• [YOUR GOAL] Exact copy, pictures excluded: please retype every record below.

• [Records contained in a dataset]
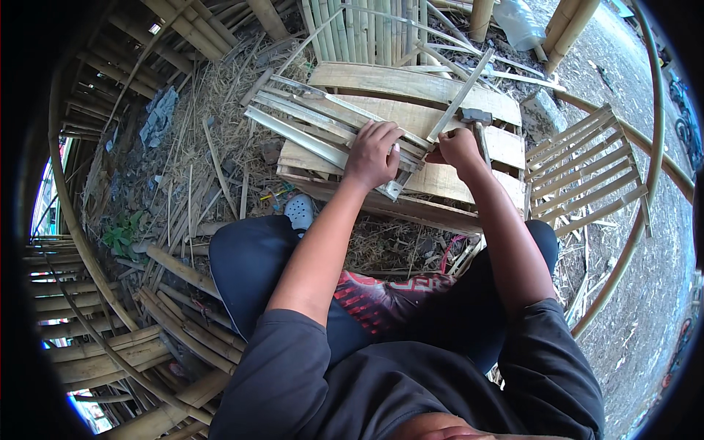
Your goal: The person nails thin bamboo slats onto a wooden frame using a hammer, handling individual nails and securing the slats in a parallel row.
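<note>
A partly slatted frame of bamboo strips (293, 139) lies on a low wooden crate (411, 86) in front of me. My left hand (375, 152) rests over its right part, fingers curled round the slats. Beside it, my right hand (460, 152) is closed, its fingertips pinched together at the frame's right end. What they pinch is too small to make out. From next to those fingertips a loose bamboo strip (462, 94) slants up and away to the right. A hammer (476, 116) lies on the crate just beyond my right hand, its handle partly hidden behind the wrist.
A slatted bamboo panel (587, 170) leans at the crate's right side, near a concrete block (543, 114). Upright bamboo slats (367, 35) and a clear plastic bottle (518, 26) are at the back. Bamboo poles (187, 330) and dry scraps cover the ground on the left.
</note>
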`<state>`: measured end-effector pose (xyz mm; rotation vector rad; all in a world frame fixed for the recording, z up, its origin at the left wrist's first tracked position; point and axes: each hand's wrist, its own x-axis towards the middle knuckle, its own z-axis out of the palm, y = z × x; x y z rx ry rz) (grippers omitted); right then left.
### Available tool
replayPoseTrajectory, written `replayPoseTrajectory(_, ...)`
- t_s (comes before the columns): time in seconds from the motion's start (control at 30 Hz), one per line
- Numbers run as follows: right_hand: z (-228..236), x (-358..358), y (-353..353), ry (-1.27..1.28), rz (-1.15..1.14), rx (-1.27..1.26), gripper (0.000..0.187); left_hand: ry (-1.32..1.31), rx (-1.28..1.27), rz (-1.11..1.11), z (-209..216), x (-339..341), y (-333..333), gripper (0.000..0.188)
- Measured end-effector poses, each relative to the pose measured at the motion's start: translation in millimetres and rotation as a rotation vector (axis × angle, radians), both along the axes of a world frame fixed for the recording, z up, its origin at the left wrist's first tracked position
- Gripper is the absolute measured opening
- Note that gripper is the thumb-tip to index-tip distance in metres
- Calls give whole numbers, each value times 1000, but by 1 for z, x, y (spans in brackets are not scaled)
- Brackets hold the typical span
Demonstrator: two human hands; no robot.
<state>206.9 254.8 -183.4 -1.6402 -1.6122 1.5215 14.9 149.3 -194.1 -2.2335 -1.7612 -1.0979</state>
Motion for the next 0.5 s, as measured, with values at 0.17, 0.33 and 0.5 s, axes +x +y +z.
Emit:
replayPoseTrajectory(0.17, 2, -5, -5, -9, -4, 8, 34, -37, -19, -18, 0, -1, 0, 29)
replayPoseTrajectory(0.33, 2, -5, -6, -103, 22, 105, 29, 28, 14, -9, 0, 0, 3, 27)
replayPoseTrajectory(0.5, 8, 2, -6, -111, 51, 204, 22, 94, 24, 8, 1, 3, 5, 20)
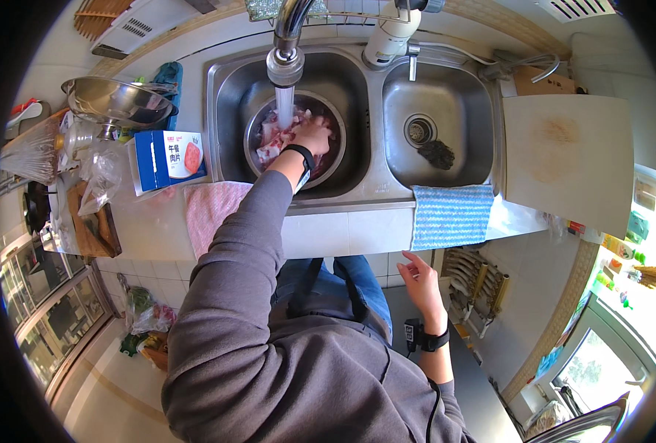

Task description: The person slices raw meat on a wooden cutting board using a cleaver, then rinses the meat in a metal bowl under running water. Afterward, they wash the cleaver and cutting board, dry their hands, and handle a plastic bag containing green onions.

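Note:
My left hand (312, 136) reaches into a round metal bowl (249, 158) in the left sink basin. It touches pieces of raw meat (271, 150) lying in reddish water; its fingertips are hidden, so a grip on any piece cannot be made out. Water streams down from the faucet (285, 69) onto the meat, just beside the hand. My right hand (420, 282) hangs beside my body, below the counter's front edge, holding nothing, with its fingers loosely bent and apart. Each wrist wears a black strap.
The right basin (400, 105) holds a dark scrubber (437, 154) near its drain. A pink cloth (206, 207) and a blue striped cloth (452, 216) drape over the counter edge. At left are a printed box (181, 158) and a metal pan (112, 105); at right, a pale board (571, 158).

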A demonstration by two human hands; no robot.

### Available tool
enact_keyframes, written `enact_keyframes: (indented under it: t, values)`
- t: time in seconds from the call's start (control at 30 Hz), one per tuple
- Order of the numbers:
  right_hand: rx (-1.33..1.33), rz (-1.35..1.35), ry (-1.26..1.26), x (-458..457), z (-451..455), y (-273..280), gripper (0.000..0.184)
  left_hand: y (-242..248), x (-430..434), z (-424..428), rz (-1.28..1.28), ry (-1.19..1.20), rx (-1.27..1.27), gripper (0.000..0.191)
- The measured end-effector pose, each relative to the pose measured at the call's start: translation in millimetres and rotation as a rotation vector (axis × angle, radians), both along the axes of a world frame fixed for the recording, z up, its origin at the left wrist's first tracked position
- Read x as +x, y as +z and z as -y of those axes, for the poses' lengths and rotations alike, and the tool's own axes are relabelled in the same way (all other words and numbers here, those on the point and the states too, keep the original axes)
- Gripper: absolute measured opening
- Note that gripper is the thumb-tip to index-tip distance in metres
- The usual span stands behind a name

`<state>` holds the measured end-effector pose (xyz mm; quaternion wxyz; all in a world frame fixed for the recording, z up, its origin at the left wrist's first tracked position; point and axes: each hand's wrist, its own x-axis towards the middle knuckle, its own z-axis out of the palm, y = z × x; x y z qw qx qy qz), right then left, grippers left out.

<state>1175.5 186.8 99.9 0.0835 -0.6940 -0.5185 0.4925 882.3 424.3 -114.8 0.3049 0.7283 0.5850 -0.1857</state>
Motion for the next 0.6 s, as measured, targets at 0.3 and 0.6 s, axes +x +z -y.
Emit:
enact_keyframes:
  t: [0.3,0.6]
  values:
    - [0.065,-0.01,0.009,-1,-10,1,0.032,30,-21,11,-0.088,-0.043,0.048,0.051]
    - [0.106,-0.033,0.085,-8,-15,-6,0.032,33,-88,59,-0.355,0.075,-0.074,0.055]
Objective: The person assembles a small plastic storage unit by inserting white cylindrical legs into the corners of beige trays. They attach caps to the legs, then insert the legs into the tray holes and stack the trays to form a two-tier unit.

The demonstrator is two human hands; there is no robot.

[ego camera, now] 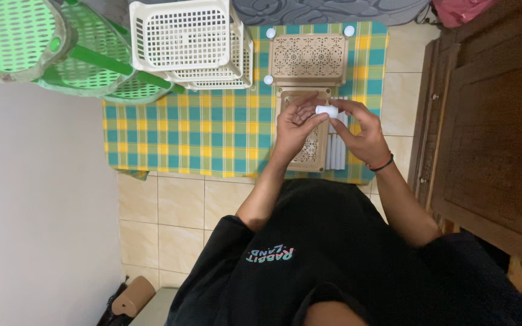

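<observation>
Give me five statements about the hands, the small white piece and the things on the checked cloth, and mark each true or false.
1. Both hands meet at a small white cylindrical piece. True: the left hand and the right hand both touch it.
2. The hands work above a red plastic panel. False: the perforated panel beneath them is beige.
3. A dark band sits on the right wrist. True: wristband.
4. White baskets stand on the checked cloth. True.
5. The baskets at the picture's upper left are blue. False: those baskets are green.
</observation>
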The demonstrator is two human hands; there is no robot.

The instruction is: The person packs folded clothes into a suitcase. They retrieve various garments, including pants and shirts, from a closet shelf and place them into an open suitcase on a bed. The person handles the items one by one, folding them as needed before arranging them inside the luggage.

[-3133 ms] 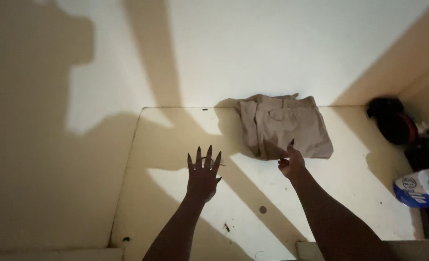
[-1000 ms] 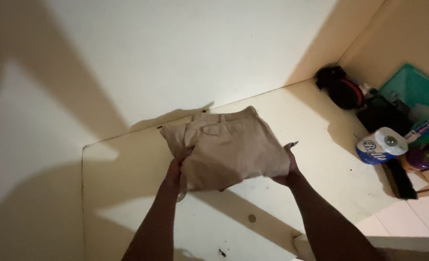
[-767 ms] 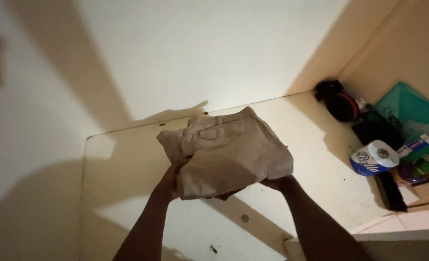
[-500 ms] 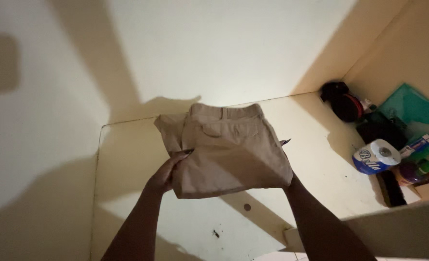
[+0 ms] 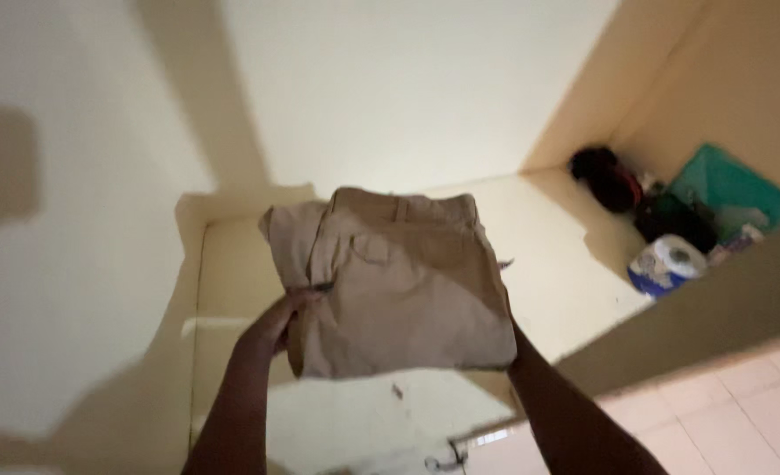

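counts: 1 folded khaki trousers (image 5: 399, 281), 2 hands, left hand (image 5: 276, 321) visible, 1 tissue roll (image 5: 667, 262), 1 teal bin (image 5: 728, 185), 1 shelf (image 5: 566, 264).

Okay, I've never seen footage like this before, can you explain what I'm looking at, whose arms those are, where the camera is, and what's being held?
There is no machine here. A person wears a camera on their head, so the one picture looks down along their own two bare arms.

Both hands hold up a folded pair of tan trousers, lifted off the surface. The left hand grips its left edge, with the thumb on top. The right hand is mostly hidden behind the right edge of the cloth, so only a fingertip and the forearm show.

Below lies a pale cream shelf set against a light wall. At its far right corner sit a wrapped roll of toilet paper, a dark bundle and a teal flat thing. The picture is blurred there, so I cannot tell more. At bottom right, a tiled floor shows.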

• [RESPONSE AREA]
Your goal: The person nails thin bamboo slats onto a wooden frame using a hammer, handling individual nails and securing the slats in a parallel row.
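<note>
A partly slatted frame of bamboo strips (293, 139) lies on a low wooden crate (411, 86) in front of me. My left hand (375, 152) rests over its right part, fingers curled round the slats. Beside it, my right hand (460, 152) is closed, its fingertips pinched together at the frame's right end. What they pinch is too small to make out. From next to those fingertips a loose bamboo strip (462, 94) slants up and away to the right. A hammer (476, 116) lies on the crate just beyond my right hand, its handle partly hidden behind the wrist.
A slatted bamboo panel (587, 170) leans at the crate's right side, near a concrete block (543, 114). Upright bamboo slats (367, 35) and a clear plastic bottle (518, 26) are at the back. Bamboo poles (187, 330) and dry scraps cover the ground on the left.
</note>
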`<state>`: measured end-effector pose (xyz mm; rotation vector rad; all in a world frame fixed for the recording, z up, its origin at the left wrist's first tracked position; point and axes: each hand's wrist, its own x-axis towards the middle knuckle, its own z-axis out of the palm, y = z × x; x y z rx ry rz) (grippers omitted); right then left.
### Available tool
replayPoseTrajectory, written `replayPoseTrajectory(_, ...)`
- t_s (comes before the columns): time in seconds from the motion's start (control at 30 Hz), one per line
- Numbers run as follows: right_hand: z (-228..236), x (-358..358), y (-353..353), ry (-1.27..1.28), rz (-1.15..1.14), rx (-1.27..1.26), gripper (0.000..0.187); left_hand: ry (-1.32..1.31), rx (-1.28..1.27), rz (-1.11..1.11), z (-209..216), x (-339..341), y (-333..333), gripper (0.000..0.188)
- Measured end-effector poses, each relative to the pose measured at the motion's start: translation in millimetres and rotation as a rotation vector (axis × angle, radians), both along the axes of a world frame fixed for the recording, z up, its origin at the left wrist's first tracked position
- Gripper is the absolute measured opening
- Note that gripper is the thumb-tip to index-tip distance in metres
- Calls give whole numbers, each value times 1000, but by 1 for z, x, y (spans in brackets are not scaled)
- Brackets hold the typical span
Demonstrator: two human hands; no robot.
<state>206.9 254.8 -183.4 -1.6402 -1.6122 1.5215 14.9 149.3 -194.1 -2.2335 -1.7612 -1.0979</state>
Motion for the next 0.5 s, as measured, with values at 0.17, 0.33 and 0.5 s, axes +x +y +z.
Emit:
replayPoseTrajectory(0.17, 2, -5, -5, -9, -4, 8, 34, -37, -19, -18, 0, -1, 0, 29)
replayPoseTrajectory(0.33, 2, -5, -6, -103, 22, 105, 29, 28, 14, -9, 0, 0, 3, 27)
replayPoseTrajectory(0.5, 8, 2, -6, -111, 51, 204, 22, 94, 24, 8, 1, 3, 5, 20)

Task description: The person slices raw meat on a wooden cutting board using a cleaver, then rinses the meat in a metal bowl under running water. Afterward, they wash the cleaver and cutting board, dry their hands, and handle a plastic bag containing green onions.

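Note:
My left hand (312, 136) reaches into a round metal bowl (249, 158) in the left sink basin. It touches pieces of raw meat (271, 150) lying in reddish water; its fingertips are hidden, so a grip on any piece cannot be made out. Water streams down from the faucet (285, 69) onto the meat, just beside the hand. My right hand (420, 282) hangs beside my body, below the counter's front edge, holding nothing, with its fingers loosely bent and apart. Each wrist wears a black strap.
The right basin (400, 105) holds a dark scrubber (437, 154) near its drain. A pink cloth (206, 207) and a blue striped cloth (452, 216) drape over the counter edge. At left are a printed box (181, 158) and a metal pan (112, 105); at right, a pale board (571, 158).
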
A demonstration by two human hands; no robot.

### Available tool
enact_keyframes, written `enact_keyframes: (indented under it: t, values)`
- t: time in seconds from the call's start (control at 30 Hz), one per tuple
- Order of the numbers:
  right_hand: rx (-1.33..1.33), rz (-1.35..1.35), ry (-1.26..1.26), x (-458..457), z (-451..455), y (-273..280), gripper (0.000..0.184)
  left_hand: y (-242..248), x (-430..434), z (-424..428), rz (-1.28..1.28), ry (-1.19..1.20), rx (-1.27..1.27), gripper (0.000..0.191)
- The measured end-effector pose, each relative to the pose measured at the call's start: translation in millimetres and rotation as a rotation vector (axis × angle, radians), both along the axes of a world frame fixed for the recording, z up, its origin at the left wrist's first tracked position
- Read x as +x, y as +z and z as -y of those axes, for the poses' lengths and rotations alike, and the tool's own axes are relabelled in the same way (all other words and numbers here, those on the point and the states too, keep the original axes)
- Gripper: absolute measured opening
- Note that gripper is the thumb-tip to index-tip distance in metres
- The usual span stands behind a name

`<state>` holds the measured end-effector pose (xyz mm; quaternion wxyz; all in a world frame fixed for the recording, z up, its origin at the left wrist's first tracked position; point and axes: each hand's wrist, its own x-axis towards the middle knuckle, its own z-axis out of the palm, y = z × x; x y z qw qx qy qz), right then left, grippers left out.

<state>1175.5 186.8 99.9 0.0835 -0.6940 -0.5185 0.4925 882.3 424.3 -114.8 0.3049 0.7283 0.5850 -0.1857</state>
Motion for the next 0.6 s, as measured, targets at 0.3 and 0.6 s, axes +x +z -y.
Emit:
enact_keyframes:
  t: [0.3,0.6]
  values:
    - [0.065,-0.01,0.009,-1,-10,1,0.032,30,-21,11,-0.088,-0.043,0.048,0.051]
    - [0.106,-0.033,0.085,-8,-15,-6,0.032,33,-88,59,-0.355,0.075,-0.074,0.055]
Objective: The person assembles a small plastic storage unit by inserting white cylindrical legs into the corners of beige trays. They attach caps to the legs, then insert the legs into the tray holes and stack the trays to form a two-tier unit.

The demonstrator is two human hands; there is no robot.

[ego camera, now] 

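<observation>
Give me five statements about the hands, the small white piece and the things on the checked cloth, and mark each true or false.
1. Both hands meet at a small white cylindrical piece. True: the left hand and the right hand both touch it.
2. The hands work above a red plastic panel. False: the perforated panel beneath them is beige.
3. A dark band sits on the right wrist. True: wristband.
4. White baskets stand on the checked cloth. True.
5. The baskets at the picture's upper left are blue. False: those baskets are green.
</observation>
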The demonstrator is two human hands; there is no robot.

The instruction is: The person packs folded clothes into a suitcase. They retrieve various garments, including pants and shirts, from a closet shelf and place them into an open suitcase on a bed. The person handles the items one by one, folding them as needed before arranging them inside the luggage.

[-3133 ms] 
[-1000 ms] 
[-767 ms] 
[-500 ms] 
[+0 ms] 

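counts: 1 folded khaki trousers (image 5: 399, 281), 2 hands, left hand (image 5: 276, 321) visible, 1 tissue roll (image 5: 667, 262), 1 teal bin (image 5: 728, 185), 1 shelf (image 5: 566, 264).

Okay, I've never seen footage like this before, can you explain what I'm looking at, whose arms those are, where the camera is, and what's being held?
There is no machine here. A person wears a camera on their head, so the one picture looks down along their own two bare arms.

Both hands hold up a folded pair of tan trousers, lifted off the surface. The left hand grips its left edge, with the thumb on top. The right hand is mostly hidden behind the right edge of the cloth, so only a fingertip and the forearm show.

Below lies a pale cream shelf set against a light wall. At its far right corner sit a wrapped roll of toilet paper, a dark bundle and a teal flat thing. The picture is blurred there, so I cannot tell more. At bottom right, a tiled floor shows.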

The answer requires no additions.